Another interesting condition associated with pregnancy is postpartum thyroiditis. By definition, this occurs within six to twelve months after delivery.

Like most thyroid diseases, it is an "autoimmune" disease, which means that the body produces "toxic" antibodies directed against itself, in this case against the thyroid gland. The gland may first be stimulated, then damaged, and eventually destroyed.

In 30 per cent of cases, permanent hypothyroidism is the result.

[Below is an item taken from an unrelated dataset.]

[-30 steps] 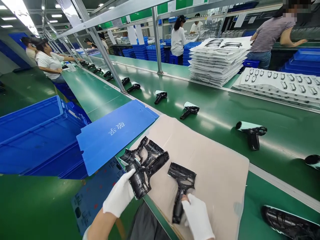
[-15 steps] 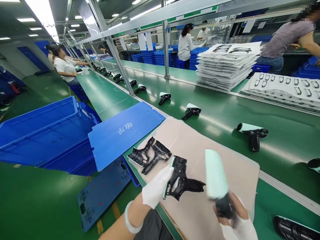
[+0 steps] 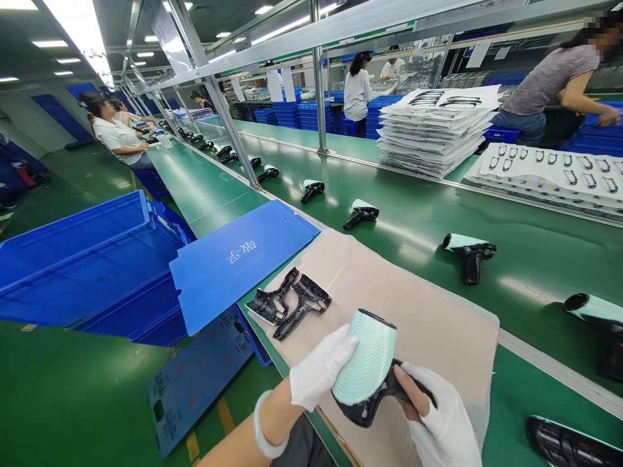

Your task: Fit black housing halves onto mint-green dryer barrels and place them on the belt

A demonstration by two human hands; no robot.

The usual presentation is the onset of hypothyroidism, within weeks or months of delivery. It is easy to miss because patients may just complain of lethargy and muscle aches, symptoms not uncommon after delivery. Rarely, patients may transiently present with hyperthyroidism.

In a nutshell

·Thyroid problems (either hyper or hypothyroidism) may occur during pregnancy.

·This may affect the pregnancy, the mother and the foetus.

·Screening is recommended. A simple blood test will suffice.

·Early and adequate treatment of hypothyroidism during pregnancy is important to protect the foetus.

·If pregnancy occurs in a woman with known hypothyroidism, she should immediately increase the dose of thyroxine by 30-50 per cent.

·Thyroid disease may also occur after delivery (postpartum thyroiditis).